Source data
● ● ●

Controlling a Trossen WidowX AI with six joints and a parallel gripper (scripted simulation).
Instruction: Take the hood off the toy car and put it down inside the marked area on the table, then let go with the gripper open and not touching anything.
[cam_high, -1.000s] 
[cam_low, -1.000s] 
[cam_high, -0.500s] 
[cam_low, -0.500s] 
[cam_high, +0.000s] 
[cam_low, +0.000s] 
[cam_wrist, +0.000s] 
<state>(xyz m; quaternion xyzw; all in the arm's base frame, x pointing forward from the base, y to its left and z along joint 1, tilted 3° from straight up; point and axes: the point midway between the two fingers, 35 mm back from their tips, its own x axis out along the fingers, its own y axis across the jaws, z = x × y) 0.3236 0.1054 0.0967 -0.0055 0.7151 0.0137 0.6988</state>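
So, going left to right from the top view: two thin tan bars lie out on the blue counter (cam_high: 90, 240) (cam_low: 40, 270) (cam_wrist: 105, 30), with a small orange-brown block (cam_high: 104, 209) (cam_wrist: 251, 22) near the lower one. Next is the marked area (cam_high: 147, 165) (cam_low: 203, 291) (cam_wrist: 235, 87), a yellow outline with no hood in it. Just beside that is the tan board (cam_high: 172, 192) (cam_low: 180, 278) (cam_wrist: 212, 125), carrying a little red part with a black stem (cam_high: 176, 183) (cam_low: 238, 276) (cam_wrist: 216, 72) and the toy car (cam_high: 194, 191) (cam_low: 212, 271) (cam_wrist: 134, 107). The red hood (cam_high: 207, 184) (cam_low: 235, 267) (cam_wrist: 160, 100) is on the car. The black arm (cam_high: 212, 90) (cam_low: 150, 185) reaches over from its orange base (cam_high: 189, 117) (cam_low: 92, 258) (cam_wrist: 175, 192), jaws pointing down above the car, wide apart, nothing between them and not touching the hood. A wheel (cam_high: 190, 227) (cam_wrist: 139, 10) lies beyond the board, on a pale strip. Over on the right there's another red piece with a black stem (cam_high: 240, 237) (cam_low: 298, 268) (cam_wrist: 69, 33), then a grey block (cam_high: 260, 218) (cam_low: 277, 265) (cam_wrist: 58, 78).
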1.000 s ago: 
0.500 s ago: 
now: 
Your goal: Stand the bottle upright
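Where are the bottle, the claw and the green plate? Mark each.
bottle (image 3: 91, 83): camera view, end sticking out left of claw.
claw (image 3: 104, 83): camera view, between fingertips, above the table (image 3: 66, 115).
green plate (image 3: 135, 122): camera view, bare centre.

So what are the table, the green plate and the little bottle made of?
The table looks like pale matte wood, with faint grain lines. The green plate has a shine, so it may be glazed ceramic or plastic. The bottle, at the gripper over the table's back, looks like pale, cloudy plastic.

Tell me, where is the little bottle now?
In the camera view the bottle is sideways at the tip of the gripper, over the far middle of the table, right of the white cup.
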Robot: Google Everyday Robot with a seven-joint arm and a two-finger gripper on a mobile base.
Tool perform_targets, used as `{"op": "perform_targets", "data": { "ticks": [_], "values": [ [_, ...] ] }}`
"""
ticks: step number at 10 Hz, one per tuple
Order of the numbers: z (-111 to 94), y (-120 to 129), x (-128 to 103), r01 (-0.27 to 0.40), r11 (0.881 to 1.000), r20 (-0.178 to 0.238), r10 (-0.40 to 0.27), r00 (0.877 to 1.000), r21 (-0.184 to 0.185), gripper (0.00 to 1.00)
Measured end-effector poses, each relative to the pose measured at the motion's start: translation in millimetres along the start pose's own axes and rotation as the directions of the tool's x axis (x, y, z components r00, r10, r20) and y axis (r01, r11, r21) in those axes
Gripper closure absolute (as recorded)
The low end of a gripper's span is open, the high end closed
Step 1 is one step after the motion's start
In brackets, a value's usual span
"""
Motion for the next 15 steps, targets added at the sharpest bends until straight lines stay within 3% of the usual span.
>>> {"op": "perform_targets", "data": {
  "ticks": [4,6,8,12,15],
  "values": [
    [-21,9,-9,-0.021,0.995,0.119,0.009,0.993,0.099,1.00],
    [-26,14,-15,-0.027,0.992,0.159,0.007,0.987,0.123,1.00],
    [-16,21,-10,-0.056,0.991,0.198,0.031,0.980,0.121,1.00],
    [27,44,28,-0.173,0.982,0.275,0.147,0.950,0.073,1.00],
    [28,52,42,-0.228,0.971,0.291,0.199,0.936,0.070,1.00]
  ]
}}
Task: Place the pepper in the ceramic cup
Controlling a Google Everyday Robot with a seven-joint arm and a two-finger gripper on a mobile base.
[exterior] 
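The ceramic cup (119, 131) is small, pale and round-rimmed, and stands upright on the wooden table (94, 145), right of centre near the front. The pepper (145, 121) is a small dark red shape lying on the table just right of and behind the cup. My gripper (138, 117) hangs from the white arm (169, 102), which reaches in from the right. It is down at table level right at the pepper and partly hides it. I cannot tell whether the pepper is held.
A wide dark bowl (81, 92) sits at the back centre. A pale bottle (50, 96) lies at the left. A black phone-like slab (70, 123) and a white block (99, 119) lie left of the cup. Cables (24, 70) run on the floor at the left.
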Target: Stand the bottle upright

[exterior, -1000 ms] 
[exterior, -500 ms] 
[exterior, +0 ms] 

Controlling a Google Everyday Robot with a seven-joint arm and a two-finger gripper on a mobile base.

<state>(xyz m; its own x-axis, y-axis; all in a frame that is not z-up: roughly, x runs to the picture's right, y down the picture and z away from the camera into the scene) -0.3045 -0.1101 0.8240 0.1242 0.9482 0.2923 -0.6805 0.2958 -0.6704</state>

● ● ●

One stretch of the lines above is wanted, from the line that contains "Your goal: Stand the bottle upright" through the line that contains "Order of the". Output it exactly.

Written response:
Your goal: Stand the bottle upright
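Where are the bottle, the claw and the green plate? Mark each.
bottle (image 3: 91, 83): camera view, end sticking out left of claw.
claw (image 3: 104, 83): camera view, between fingertips, above the table (image 3: 66, 115).
green plate (image 3: 135, 122): camera view, bare centre.

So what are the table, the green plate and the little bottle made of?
The table looks like pale matte wood, with faint grain lines. The green plate has a shine, so it may be glazed ceramic or plastic. The bottle, at the gripper over the table's back, looks like pale, cloudy plastic.

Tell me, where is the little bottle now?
In the camera view the bottle is sideways at the tip of the gripper, over the far middle of the table, right of the white cup.
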Robot: Google Everyday Robot with a seven-joint arm and a two-finger gripper on a mobile base.
Tool perform_targets, used as `{"op": "perform_targets", "data": { "ticks": [_], "values": [ [_, ...] ] }}`
"""
ticks: step number at 10 Hz, one per tuple
Order of the numbers: z (-111 to 94), y (-120 to 129), x (-128 to 103), r01 (-0.27 to 0.40), r11 (0.881 to 1.000), r20 (-0.178 to 0.238), r10 (-0.40 to 0.27), r00 (0.877 to 1.000), r21 (-0.184 to 0.185), gripper (0.00 to 1.00)

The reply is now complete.